El presidente de Chile, José Antonio Kast, decretó este lunes el estado de catástrofe en parte del norte del país ante la gravedad del temporal de lluvias que afecta desde mediados de julio a regiones desérticas y que dejó casi 100.000 personas aisladas, además de víctimas mortales y severos daños en infraestructura.
La medida rige para la región de Coquimbo y la provincia de Huasco, en la vecina región de Atacama, donde las precipitaciones provocaron crecidas de ríos, deslizamiento de tierra, cortes de rutas y fallas en los servicios básicos. “Como la situación ha ido aumentando en gravedad”, el mandatario ordenó que “se determine la activación de este estado de excepción constitucional (de catástrofe)”, según dijo a la prensa.
El balance oficial da cuenta de al menos cinco personas fallecidas, cuatro desaparecidas y más de 2200 damnificados, además de aproximadamente 1100 viviendas destruidas o con daños mayores. A nivel nacional, unas 150.000 personas permanecen sin servicio eléctrico, según el Ministerio de Energía.
Vista aérea tomada con un dron el 16 de julio de 2026 de viviendas afectadas por una inundación debido a un temporal, en la comuna de Arauco[e]STR - XinHua
El estado de catástrofe permite al Ejecutivo acelerar la respuesta a la emergencia mediante el despliegue de las Fuerzas Armadas, la coordinación centralizada de recursos y la posibilidad de restringir libertades de locomoción y reunión en las zonas afectadas. La medida, regulada por la Constitución y la ley de estados de excepción, tiene una duración inicial de hasta 90 días y deja a las áreas bajo control de un jefe de la Defensa Nacional designado por el gobierno.
El temporal, que comenzó el 15 de julio, ha golpeado con especial intensidad a zonas donde las lluvias son poco frecuentes. En Coquimbo, a unos 460 kilómetros al norte de Santiago, las inundaciones, el barro y los cortes eléctricos interrumpieron el suministro de agua potable y dañaron caminos y viviendas.
Las autoridades reportaron que numerosas rutas quedaron bloqueadas por las crecidas de ríos, dejando a decenas de localidades aisladas entre sí. Esta situación obligó al despliegue de equipos de emergencia y al refuerzo de la presencia de autoridades en terreno.
Casi 100.000 personas aisladas por cortes de rutas y crecida de ríosCRISTOBAL BASAURE - AFP
Kast indicó que ordenó el traslado de varios ministros a las zonas afectadas para coordinar la respuesta.

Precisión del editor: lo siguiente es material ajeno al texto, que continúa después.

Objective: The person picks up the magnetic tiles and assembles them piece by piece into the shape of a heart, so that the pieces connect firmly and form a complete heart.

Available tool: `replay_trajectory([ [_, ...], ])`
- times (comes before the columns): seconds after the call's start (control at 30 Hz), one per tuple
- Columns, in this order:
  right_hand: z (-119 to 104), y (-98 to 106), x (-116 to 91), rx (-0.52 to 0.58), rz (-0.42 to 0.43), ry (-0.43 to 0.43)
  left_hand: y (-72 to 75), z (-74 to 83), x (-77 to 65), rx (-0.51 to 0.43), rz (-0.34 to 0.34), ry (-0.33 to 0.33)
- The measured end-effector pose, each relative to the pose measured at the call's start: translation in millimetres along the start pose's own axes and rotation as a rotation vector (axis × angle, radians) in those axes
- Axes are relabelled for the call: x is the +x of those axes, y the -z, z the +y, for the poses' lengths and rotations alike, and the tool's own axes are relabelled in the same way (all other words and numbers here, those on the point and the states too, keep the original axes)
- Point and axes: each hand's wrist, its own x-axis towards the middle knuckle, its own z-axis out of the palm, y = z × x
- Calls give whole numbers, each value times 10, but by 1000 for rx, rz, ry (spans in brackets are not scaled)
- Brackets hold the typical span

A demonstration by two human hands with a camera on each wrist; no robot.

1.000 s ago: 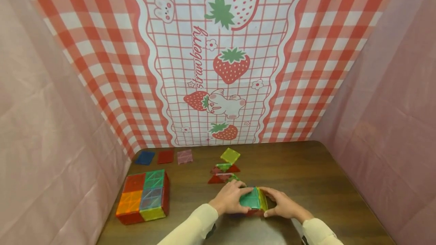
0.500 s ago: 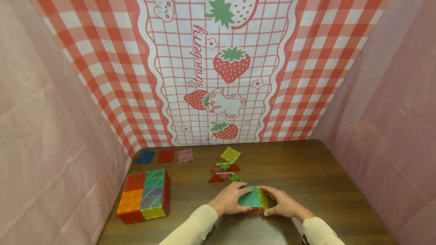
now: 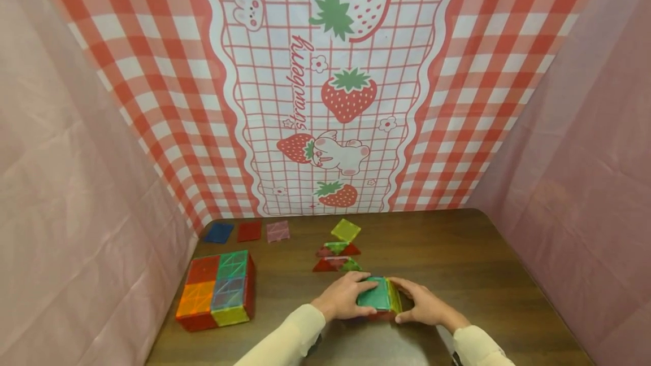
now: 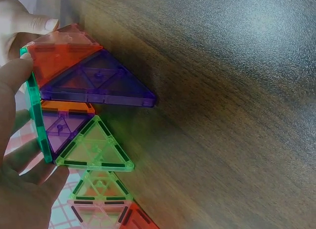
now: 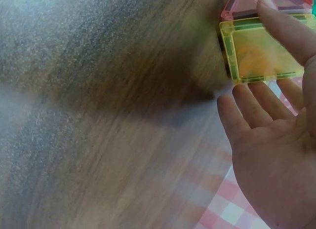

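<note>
Between the two hands on the table stands a small structure of translucent magnetic tiles, topped by a green square tile. My left hand grips it from the left, thumb at the near edge and fingers at the far side. A yellow square tile forms its right side; my right hand holds that side between thumb and fingers. In the left wrist view, a purple triangle tile juts out from the near side beside an orange-red tile, and a light green triangle tile sticks out farther back.
A larger box of magnetic tiles stands at the left. Along the back lie a blue tile, a red tile, a pink tile and a yellow tile. Overlapping red and green triangle tiles lie behind the left hand.
The head view has shifted slightly. Both hands keep their places on the tile structure.
</note>
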Motion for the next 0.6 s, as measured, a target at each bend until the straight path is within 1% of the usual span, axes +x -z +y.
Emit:
replay_trajectory([
  [0.13,-8,-5,17,-32,11,10,-7,-6,6,-7,4,1],
  [0.37,35,68,49,-15,-4,-20,-19,9,72,-3,6,15],
  [0.47,41,77,51,-27,9,-8,-16,-15,70,-19,3,3],
  [0.53,40,68,51,-40,24,6,8,-68,50,-25,22,-22],
  [0.6,43,45,55,-49,37,17,62,-169,24,-16,87,-42],
])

Entre ellos, el ministro de Obras Públicas permanecerá en Coquimbo, mientras otros funcionarios ya se encontraban desplegados en la región, incluidos representantes de Economía, Defensa y Desarrollo Regional.
El viceministro del Interior, Máximo Pavez, calificó el fenómeno como “precipitaciones anormales y extremas”. “Lo que llueve generalmente en un mes llovió en una hora”, afirmó, al subrayar la intensidad del evento climático.
En la misma línea, la Dirección Meteorológica de Chile señaló que el país no enfrentaba un temporal de estas características desde hace al menos dos décadas. “Hace bastantes años que no teníamos una condición similar”, indicó el especialista Arnaldo Zúñiga.
Autoridades califican el fenómeno como “precipitaciones anormales y extremas”[e]STR - XinHua
El impacto del sistema frontal –choque de dos masas de aire con diferentes temperaturas y niveles de humedad– se ha extendido también a otras zonas del país. En el centro y sur de Chile, las lluvias dejaron al menos tres muertos en días previos, en incidentes vinculados a labores en rutas, caídas y descargas eléctricas, además de provocar inundaciones y cortes de energía.
Las condiciones meteorológicas también afectaron la actividad portuaria. Debido a las fuertes marejadas y ráfagas de viento que superaron los 100 kilómetros por hora, decenas de puertos restringieron parcialmente sus operaciones de manera preventiva durante la última semana.
Empresas de servicios básicos reportaron daños significativos en sus instalaciones. “La situación ha superado cualquier pronóstico. Nuestra infraestructura resultó dañada y debimos evacuar a nuestro personal de algunas instalaciones”, señaló Andrés Nazer, gerente regional de la sanitaria Aguas del Valle.
Persiste la preocupación por nuevas precipitaciones y por la situación de las comunidades que permanecen aisladas en el norte del país.